The amount listed as owned by each IVP IX Fund may be deemed to be attributable to each of the other IVP IX Funds, Insight Venture Associates IX, L.P. (“IVA IX”), Insight Venture Associates IX, Ltd. (“IVA IX Ltd”) and Holdings, because Holdings is the sole shareholder of IVA IX Ltd, which in turn is the general partner of IVA IX, which in turn is the general partner of each of the IVP IX Funds.
2,090,491 shares of common stock are held of record by Insight Venture Partners Growth-Buyout Coinvestment Fund, L.P. (“IVP Coinvestment”), 1,680,633 shares of common stock are held of record by Insight Venture Partners Growth-Buyout Coinvestment Fund (Cayman), L.P. (“IVP Coinvestment Cayman”), 1,545,347 shares of common stock are held of record by Insight Venture Partners Growth-Buyout Coinvestment Fund (Delaware), L.P. (“IVP Coinvestment Delaware”) and 1,901,966 shares of common stock are held of record by Insight Venture Partners Growth-Buyout Coinvestment Fund (B), L.P. (“IVP Coinvestment (B)” and, together with IVP Coinvestment, IVP Coinvestment Cayman and IVP Coinvestment Delaware, the “IVP Coinvestment Funds” and, IVP Coinvestment Funds together with the IVP X Entities and the IVP IX Funds, the “Funds”).
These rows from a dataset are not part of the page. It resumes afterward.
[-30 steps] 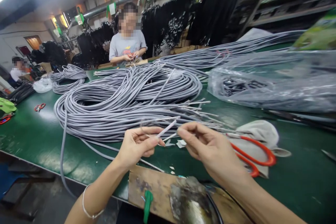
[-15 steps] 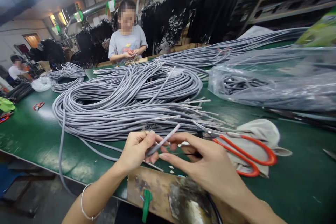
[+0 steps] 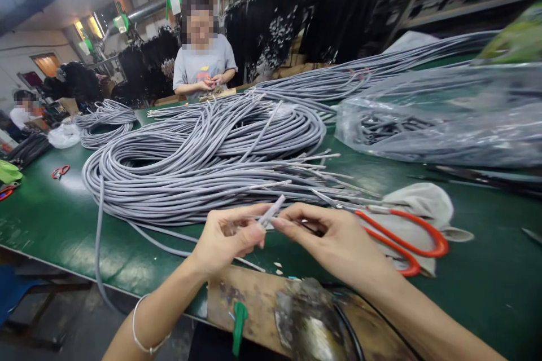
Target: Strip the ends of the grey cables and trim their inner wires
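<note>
Green tabletop (image 3: 55, 220) spreads beneath the left hand (image 3: 228, 238), pinching a cable (image 3: 275, 207), and right hand (image 3: 339, 240), grip unclear.

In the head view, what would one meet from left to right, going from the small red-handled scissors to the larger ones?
Small red-handled scissors, left hand, pale slender piece, right hand, larger scissors' red handles.

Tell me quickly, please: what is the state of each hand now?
Left hand: closed, pinching a thin pale piece.
Right hand: fingers curled beside that piece; whether they grip anything cannot be told.
</note>
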Tool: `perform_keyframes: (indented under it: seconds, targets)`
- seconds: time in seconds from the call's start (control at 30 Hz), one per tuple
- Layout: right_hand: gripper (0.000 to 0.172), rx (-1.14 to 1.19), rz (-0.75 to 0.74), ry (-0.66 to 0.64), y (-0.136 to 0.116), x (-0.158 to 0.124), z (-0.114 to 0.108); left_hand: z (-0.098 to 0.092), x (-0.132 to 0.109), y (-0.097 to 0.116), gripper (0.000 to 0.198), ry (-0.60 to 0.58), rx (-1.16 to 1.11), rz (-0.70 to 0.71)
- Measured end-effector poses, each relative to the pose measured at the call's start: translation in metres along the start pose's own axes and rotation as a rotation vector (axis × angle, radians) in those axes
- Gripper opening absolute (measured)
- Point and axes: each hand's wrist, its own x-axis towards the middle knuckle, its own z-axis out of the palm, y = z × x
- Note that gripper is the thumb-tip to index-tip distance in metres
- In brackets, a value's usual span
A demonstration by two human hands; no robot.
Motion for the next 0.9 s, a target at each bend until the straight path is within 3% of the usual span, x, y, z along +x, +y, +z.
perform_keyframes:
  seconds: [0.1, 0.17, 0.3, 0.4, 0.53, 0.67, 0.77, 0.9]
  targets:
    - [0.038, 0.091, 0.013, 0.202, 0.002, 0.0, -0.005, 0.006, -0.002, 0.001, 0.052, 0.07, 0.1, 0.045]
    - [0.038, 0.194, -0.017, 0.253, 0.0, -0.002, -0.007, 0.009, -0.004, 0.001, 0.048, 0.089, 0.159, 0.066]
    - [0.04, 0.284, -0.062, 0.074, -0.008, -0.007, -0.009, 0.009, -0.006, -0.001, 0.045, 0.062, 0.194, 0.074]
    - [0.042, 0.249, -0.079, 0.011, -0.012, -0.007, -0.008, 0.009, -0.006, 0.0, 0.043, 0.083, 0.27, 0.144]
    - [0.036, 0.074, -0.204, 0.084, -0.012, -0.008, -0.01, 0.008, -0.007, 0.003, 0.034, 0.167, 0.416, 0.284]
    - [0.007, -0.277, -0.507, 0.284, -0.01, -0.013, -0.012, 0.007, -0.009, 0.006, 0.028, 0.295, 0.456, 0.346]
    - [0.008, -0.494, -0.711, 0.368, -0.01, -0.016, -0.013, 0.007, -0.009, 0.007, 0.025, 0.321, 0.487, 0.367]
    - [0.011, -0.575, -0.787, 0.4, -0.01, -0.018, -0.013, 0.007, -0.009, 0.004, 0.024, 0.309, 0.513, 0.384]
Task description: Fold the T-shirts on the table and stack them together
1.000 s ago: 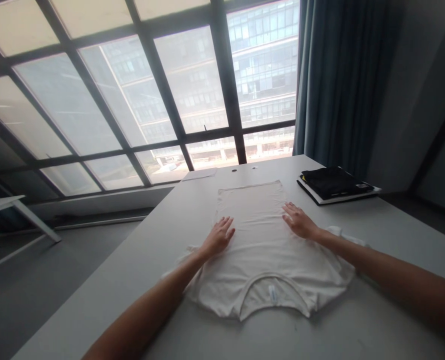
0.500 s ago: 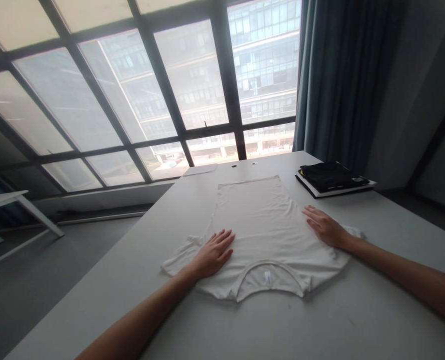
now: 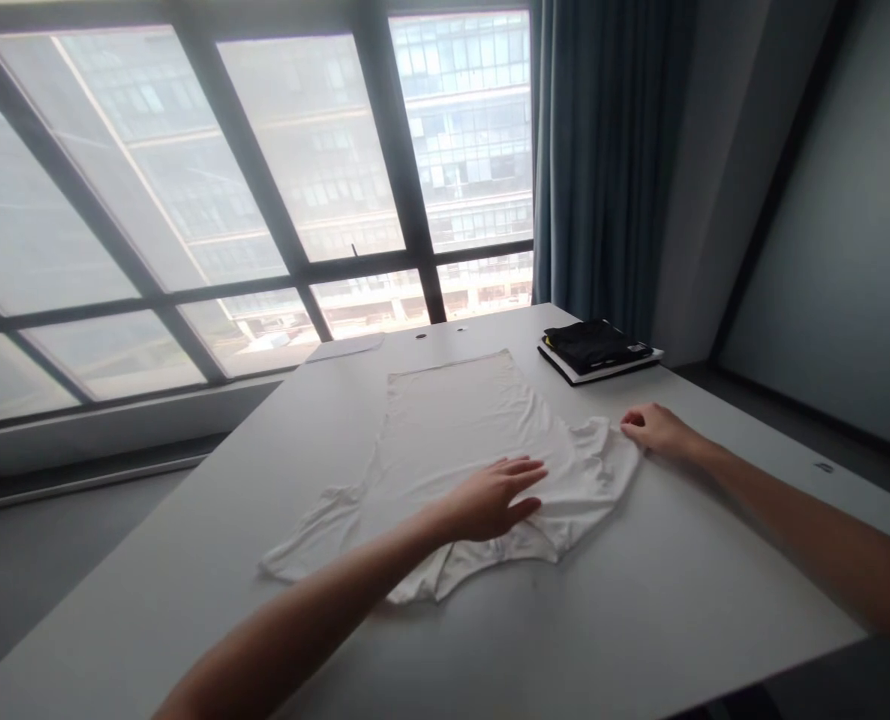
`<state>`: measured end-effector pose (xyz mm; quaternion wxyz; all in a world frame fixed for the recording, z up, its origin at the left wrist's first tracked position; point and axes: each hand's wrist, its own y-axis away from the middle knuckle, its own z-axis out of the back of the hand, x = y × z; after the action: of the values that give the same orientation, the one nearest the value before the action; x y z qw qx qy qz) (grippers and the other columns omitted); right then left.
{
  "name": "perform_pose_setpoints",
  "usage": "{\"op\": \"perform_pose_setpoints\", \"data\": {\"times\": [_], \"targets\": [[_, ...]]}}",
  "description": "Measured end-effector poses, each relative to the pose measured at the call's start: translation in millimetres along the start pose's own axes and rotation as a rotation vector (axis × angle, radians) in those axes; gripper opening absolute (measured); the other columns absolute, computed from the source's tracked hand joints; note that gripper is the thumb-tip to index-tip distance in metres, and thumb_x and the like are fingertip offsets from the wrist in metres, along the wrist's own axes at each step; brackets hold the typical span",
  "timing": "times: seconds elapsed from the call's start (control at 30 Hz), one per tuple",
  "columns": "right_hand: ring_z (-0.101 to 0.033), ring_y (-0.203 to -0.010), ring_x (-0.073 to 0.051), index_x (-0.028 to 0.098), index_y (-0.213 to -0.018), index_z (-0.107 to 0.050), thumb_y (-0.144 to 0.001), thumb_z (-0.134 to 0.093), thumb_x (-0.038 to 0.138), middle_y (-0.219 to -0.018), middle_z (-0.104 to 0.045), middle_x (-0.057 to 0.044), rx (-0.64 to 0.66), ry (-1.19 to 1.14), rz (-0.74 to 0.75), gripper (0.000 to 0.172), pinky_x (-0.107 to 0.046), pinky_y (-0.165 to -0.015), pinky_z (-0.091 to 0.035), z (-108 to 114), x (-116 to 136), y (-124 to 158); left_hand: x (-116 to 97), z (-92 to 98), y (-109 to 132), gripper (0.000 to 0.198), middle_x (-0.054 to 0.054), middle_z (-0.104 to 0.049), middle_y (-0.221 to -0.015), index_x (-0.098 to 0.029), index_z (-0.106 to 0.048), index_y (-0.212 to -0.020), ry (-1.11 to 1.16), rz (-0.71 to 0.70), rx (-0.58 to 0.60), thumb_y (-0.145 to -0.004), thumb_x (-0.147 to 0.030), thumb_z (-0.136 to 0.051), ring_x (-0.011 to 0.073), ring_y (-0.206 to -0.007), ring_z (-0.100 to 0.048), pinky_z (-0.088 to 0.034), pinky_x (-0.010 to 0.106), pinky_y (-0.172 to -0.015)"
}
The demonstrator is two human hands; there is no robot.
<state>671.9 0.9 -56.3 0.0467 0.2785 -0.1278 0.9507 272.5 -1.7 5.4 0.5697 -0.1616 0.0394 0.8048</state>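
A white T-shirt (image 3: 445, 430) lies spread on the white table (image 3: 640, 590), its neckline toward me and its hem toward the window. My left hand (image 3: 494, 498), fingers extended, is over the upper chest of the shirt near the collar, and my forearm hides part of the shirt and neckline. At the right sleeve's edge, my right hand (image 3: 659, 432) has its fingers closed together on the sleeve fabric. The cloth between the two hands is wrinkled. The left sleeve (image 3: 310, 530) lies loosely on the table.
A folded black garment (image 3: 599, 343) rests on a white and black stack (image 3: 602, 372) at the table's far right. A thin flat sheet (image 3: 347, 346) lies at the far left corner. Beyond stand the window and a blue curtain (image 3: 602, 170).
My left hand has moved right across the shirt toward the collar. My right hand has gone from lying flat on the shirt to pinching the right sleeve's edge. The view has turned right.
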Motion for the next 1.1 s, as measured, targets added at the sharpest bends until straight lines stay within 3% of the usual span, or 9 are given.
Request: {"op": "perform_pose_setpoints", "data": {"times": [0.1,0.2,0.3,0.47,0.7,0.87,1.0,1.07,1.1], "targets": [[-0.068,-0.071,-0.022,0.018,-0.080,-0.075,-0.074,-0.062,0.036,-0.075,-0.075,-0.006,-0.007,-0.146,0.003,0.023,-0.029,-0.064,-0.049,4.2,-1.7,7.7,-16.8,-25.4,-51.0,0.051,0.006,-0.045,-0.157,-0.025,-0.045,-0.152,0.042,-0.119,0.011,-0.105,-0.044,-0.042,0.0225,-0.147,-0.037,-0.030,0.039,-0.122],[-0.068,-0.072,-0.022,0.018,-0.086,-0.075,-0.076,-0.062,0.038,-0.079,-0.076,-0.006,-0.041,-0.286,0.001,0.026,-0.029,-0.066,-0.051,10.8,-4.1,10.9,-19.0,-49.0,-71.2,0.054,0.008,-0.036,-0.162,-0.024,-0.042,-0.153,0.023,-0.171,0.022,-0.103,-0.048,-0.044,0.0278,-0.151,-0.027,-0.027,0.048,-0.122],[-0.067,-0.072,-0.022,0.017,-0.087,-0.075,-0.076,-0.064,0.039,-0.080,-0.075,-0.007,-0.079,-0.299,0.019,0.027,-0.031,-0.068,-0.052,16.8,-7.2,10.5,-16.2,-58.8,-68.3,0.055,0.007,-0.031,-0.164,-0.027,-0.041,-0.153,0.004,-0.197,0.042,-0.103,-0.051,-0.042,0.0295,-0.153,-0.023,-0.023,0.054,-0.122],[-0.063,-0.067,-0.021,0.016,-0.092,-0.074,-0.075,-0.064,0.040,-0.069,-0.069,-0.004,-0.111,-0.235,0.030,0.031,-0.032,-0.066,-0.050,19.7,-9.8,10.1,-15.4,-56.0,-62.9,0.058,0.005,-0.031,-0.164,-0.028,-0.036,-0.155,0.017,-0.228,0.067,-0.103,-0.053,-0.042,0.0281,-0.154,-0.019,-0.017,0.056,-0.123],[-0.067,-0.079,-0.021,0.017,-0.102,-0.075,-0.076,-0.067,0.042,-0.085,-0.073,-0.005,0.099,-0.293,0.051,0.037,-0.031,-0.076,-0.052,43.7,-19.3,19.4,-16.0,-52.7,-64.1,0.059,0.004,-0.032,-0.164,-0.030,-0.033,-0.157,0.065,-0.264,0.083,-0.103,-0.052,-0.042,0.0267,-0.154,-0.017,-0.012,0.056,-0.124],[-0.068,-0.081,-0.023,0.018,-0.102,-0.076,-0.078,-0.067,0.038,-0.085,-0.074,-0.006,0.168,-0.135,0.058,0.032,-0.033,-0.080,-0.052,48.4,-28.9,20.1,-14.8,-52.7,-64.9,0.064,0.007,-0.031,-0.164,-0.024,-0.027,-0.160,0.101,-0.327,0.110,-0.104,-0.050,-0.043,0.0264,-0.154,-0.019,-0.010,0.052,-0.125],[-0.069,-0.099,-0.028,0.020,-0.112,-0.075,-0.090,-0.054,0.039,-0.109,-0.074,-0.011,-0.130,-0.016,0.132,0.035,-0.042,-0.095,-0.052,28.1,4.6,22.3,-13.9,-53.6,-66.2,0.065,0.008,-0.030,-0.164,-0.023,-0.026,-0.160,0.108,-0.340,0.119,-0.104,-0.051,-0.042,0.0271,-0.154,-0.019,-0.011,0.052,-0.125],[-0.062,-0.120,-0.029,0.022,-0.126,-0.069,-0.098,-0.044,0.040,-0.125,-0.069,-0.011,-0.162,-0.019,0.288,0.042,-0.046,-0.108,-0.045,10.8,32.4,26.9,-14.0,-53.6,-66.1,0.065,0.008,-0.029,-0.164,-0.024,-0.026,-0.160,0.107,-0.338,0.117,-0.103,-0.051,-0.043,0.0271,-0.154,-0.020,-0.012,0.052,-0.125],[-0.055,-0.130,-0.028,0.022,-0.135,-0.063,-0.101,-0.040,0.041,-0.136,-0.064,-0.011,-0.112,-0.021,0.356,0.046,-0.046,-0.113,-0.040,1.2,45.4,29.5,-14.2,-53.3,-66.0,0.065,0.007,-0.030,-0.164,-0.024,-0.025,-0.160,0.105,-0.339,0.115,-0.103,-0.050,-0.043,0.0270,-0.154,-0.020,-0.011,0.052,-0.125]]}}
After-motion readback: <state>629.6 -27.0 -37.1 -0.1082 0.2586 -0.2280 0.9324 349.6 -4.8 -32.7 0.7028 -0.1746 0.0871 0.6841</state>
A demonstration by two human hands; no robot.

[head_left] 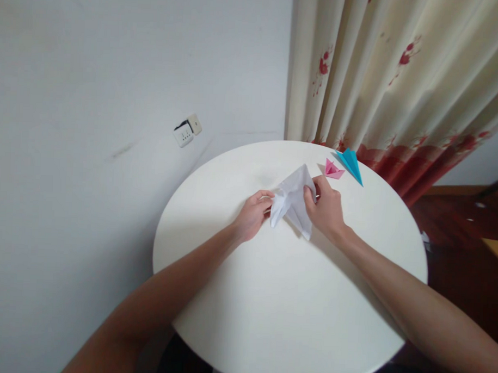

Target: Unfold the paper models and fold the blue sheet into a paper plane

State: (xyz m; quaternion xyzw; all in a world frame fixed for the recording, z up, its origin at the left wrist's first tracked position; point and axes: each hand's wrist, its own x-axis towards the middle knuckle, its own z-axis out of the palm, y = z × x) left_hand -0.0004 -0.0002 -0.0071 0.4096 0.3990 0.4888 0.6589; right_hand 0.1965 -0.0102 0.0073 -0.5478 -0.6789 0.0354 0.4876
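Observation:
A partly folded white paper [294,201] is held just above the round white table [286,296]. My left hand [252,215] pinches its left edge with curled fingers. My right hand [326,206] grips its right side, the fingers closed on the folds. Behind my right hand lie a small pink folded paper piece [333,169] and a blue paper plane [351,164], both resting on the table near its far edge.
A cream curtain with red flowers [391,77] hangs behind the table on the right. A white wall with a loose socket [188,131] stands to the left. Dark wooden floor [464,226] shows at the right.

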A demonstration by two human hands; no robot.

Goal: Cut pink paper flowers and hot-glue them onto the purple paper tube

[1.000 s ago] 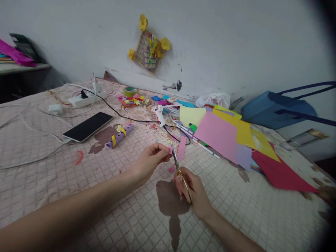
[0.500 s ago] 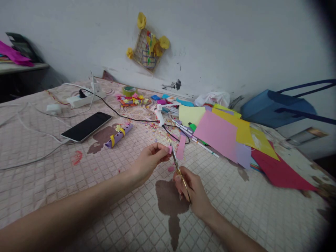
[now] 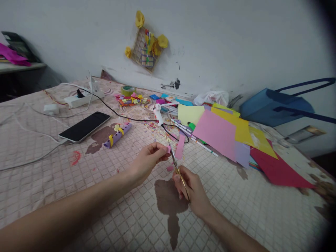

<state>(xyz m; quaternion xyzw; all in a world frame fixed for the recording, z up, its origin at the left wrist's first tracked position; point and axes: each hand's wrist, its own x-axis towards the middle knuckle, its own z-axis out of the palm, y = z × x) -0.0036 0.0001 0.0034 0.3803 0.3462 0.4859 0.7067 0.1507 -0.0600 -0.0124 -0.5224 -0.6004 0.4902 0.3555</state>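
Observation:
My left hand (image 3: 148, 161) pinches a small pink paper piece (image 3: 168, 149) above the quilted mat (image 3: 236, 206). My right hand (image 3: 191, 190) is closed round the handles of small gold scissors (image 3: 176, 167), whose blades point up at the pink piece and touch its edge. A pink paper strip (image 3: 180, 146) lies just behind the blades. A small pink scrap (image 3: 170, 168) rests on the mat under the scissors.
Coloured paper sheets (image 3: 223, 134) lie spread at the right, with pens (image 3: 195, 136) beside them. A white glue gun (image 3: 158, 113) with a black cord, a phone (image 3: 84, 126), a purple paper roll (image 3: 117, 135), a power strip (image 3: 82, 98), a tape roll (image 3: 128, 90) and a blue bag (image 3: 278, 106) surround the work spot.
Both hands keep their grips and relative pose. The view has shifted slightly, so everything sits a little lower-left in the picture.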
The amount listed as owned by each IVP Coinvestment Fund may be deemed to be attributable to each of the other IVP Coinvestment Funds, Insight Venture Associates Growth-Buyout Coinvestment, L.P. (“IVA Coinvestment”), Insight Venture Associates Growth-Buyout Coinvestment, Ltd. (“IVA Coinvestment Ltd”) and Holdings, because Holdings is the sole shareholder of IVA Coinvestment Ltd, which in turn is the general partner of IVA Coinvestment, which in turn is the general partner of each of the IVP Coinvestment Funds.
Each of Jeffrey Horing, Deven Parekh, Jeffrey Lieberman and Michael Triplett is a member of the board of managers of Holdings and may be deemed to have shared voting and dispositive power over the shares held of record by the Funds. The foregoing is not an admission by IVA IX, IVA IX Ltd, IVA Coinvestment, IVA Coinvestment Ltd, IVA X, IVA X Ltd or Holdings that it is the beneficial owner of the shares held of record by the Funds. Each of Messrs. Horing, Parekh, Lieberman and Triplett disclaims beneficial ownership of the shares held by the Funds, except to the extent of his pecuniary interest therein, if any.
The address of each of the entities and persons identified in this Exhibit 99.3 is c/o Insight Partners, 1114 Avenue of the Americas, 36th Floor, New York, New York 10036.